Yerel marketler dijitale hazır mı?

Sipariş yoğunlukları nedeniyle teslimat için seçmiş oldukları zaman aralıkları dolu olduğu gibi, buna alternatif sunamamaları nedeniyle alışverişinizi online olarak tamamlamanız da mümkün olmuyor. Bu da uygulamaların ve sitelerin işlevselliğini anlamsız hâle getiriyor.

NE yazık ki Coronavirüs günlerindeyiz…

Tüm dünya ile birlikte ülkemizi de etkisi altına alarak günlük rutinlerimizde kökten değişimine sebep oldu bu salgın. Değişikliğin en fazla yaşandığı alanlar içinde market alışverişleri liste başı…

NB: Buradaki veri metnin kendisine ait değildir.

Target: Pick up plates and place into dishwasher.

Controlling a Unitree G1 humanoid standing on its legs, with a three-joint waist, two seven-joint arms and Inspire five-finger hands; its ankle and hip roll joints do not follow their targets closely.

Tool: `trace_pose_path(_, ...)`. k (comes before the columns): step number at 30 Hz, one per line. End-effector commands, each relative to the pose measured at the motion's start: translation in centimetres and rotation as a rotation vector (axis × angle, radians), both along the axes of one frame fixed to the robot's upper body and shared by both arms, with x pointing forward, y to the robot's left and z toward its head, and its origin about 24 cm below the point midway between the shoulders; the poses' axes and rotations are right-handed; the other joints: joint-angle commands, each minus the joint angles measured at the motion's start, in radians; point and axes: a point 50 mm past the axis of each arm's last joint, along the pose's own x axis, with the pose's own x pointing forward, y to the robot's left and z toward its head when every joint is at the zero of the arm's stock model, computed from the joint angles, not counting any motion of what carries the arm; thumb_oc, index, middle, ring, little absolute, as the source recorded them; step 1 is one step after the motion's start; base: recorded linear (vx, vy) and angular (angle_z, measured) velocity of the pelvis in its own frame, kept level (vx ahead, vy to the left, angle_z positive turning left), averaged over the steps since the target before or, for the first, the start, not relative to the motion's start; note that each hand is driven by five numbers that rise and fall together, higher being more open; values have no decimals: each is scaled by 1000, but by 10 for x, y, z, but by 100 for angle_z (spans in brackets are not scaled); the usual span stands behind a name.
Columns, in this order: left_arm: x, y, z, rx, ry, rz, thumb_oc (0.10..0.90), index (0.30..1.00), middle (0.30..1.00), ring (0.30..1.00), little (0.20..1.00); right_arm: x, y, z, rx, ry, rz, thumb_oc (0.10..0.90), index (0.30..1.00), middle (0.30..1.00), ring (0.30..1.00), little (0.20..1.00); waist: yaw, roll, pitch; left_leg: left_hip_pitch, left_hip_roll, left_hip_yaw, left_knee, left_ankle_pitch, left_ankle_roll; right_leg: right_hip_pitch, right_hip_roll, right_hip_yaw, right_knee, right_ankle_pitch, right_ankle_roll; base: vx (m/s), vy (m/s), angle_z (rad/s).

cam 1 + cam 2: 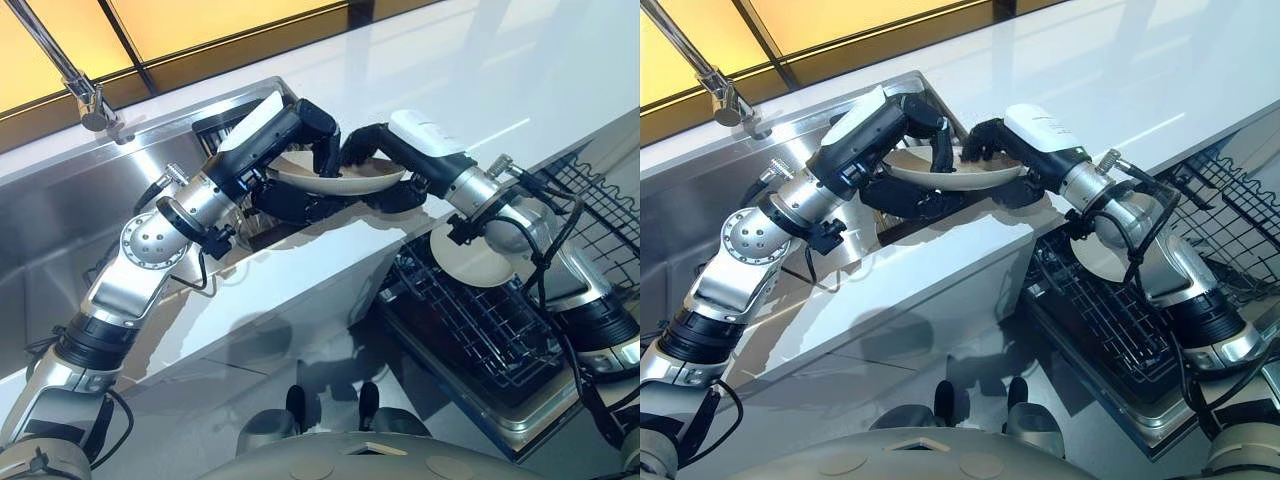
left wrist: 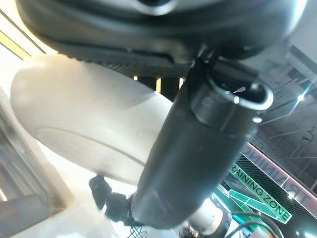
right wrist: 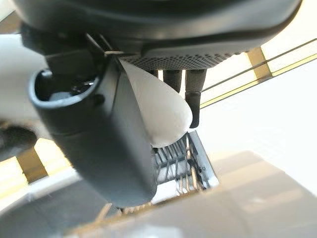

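Note:
A cream plate (image 1: 345, 180) hangs level over the sink's right edge, held from both sides. My left hand (image 1: 305, 125) grips its left rim, with the thumb (image 2: 198, 148) laid across the plate (image 2: 84, 124). At the right rim my right hand (image 1: 372, 142) is shut on the same plate (image 3: 161, 111), thumb (image 3: 99, 139) on one face and fingers on the other. A second cream plate (image 1: 478, 255) stands in the dishwasher's lower rack (image 1: 470, 335), partly behind my right forearm.
A steel sink (image 1: 60, 220) with a faucet (image 1: 85, 95) lies at the left, and a dark rack (image 1: 300, 208) sits inside it below the plate. The white counter (image 1: 450, 60) runs behind. An upper wire rack (image 1: 600, 210) juts out at the right.

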Motion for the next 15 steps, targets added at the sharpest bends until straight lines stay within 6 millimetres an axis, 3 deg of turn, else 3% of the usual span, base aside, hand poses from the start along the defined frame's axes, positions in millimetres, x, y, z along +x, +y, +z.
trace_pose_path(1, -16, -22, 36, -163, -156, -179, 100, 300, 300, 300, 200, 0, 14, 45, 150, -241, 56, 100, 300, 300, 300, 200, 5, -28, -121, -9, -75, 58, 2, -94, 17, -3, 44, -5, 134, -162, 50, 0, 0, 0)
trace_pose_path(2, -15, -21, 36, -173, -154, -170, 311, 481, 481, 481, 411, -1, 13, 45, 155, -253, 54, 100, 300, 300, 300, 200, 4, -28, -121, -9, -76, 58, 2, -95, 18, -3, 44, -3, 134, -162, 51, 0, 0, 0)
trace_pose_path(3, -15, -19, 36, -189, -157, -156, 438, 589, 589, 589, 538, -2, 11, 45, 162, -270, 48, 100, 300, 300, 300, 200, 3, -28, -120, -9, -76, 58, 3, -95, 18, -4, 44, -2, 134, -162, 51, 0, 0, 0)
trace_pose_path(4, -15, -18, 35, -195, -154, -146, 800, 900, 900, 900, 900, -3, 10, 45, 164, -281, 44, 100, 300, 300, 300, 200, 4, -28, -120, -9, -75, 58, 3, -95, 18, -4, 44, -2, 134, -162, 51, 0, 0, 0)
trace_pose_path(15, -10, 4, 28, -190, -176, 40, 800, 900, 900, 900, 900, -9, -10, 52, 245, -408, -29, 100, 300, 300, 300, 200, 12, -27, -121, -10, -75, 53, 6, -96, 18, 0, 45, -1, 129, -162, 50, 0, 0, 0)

Türkiye’de de Coronavirüs günlerinde, diğer alışveriş oranları ile karşılaştırıldığında en kayda değer büyümenin yaklaşık yüzde 32 ile market-gıda kategorisinde olduğu kayıtlar arasında.

Grafik, ilk vakanın açıklandığı 11 Mart 2020 tarihinden başlayarak sürekli artan bir eğri konumunda. Yalnız, alışveriş için kapalı ve kalabalık ortamlarda bulunmaktan mümkün olduğunca kaçınıyoruz.

Alışverişlerini marketlerin fiziksel mağazalarına gitmeden yapmak isteyense tercihini online alışverişten yana kullanıyor.

Dolayısıyla tüm dünyada olduğu gibi bu olağandışı günlerde online market plâtformlarının talebi karşılamaya çalışmaları takdire şayan…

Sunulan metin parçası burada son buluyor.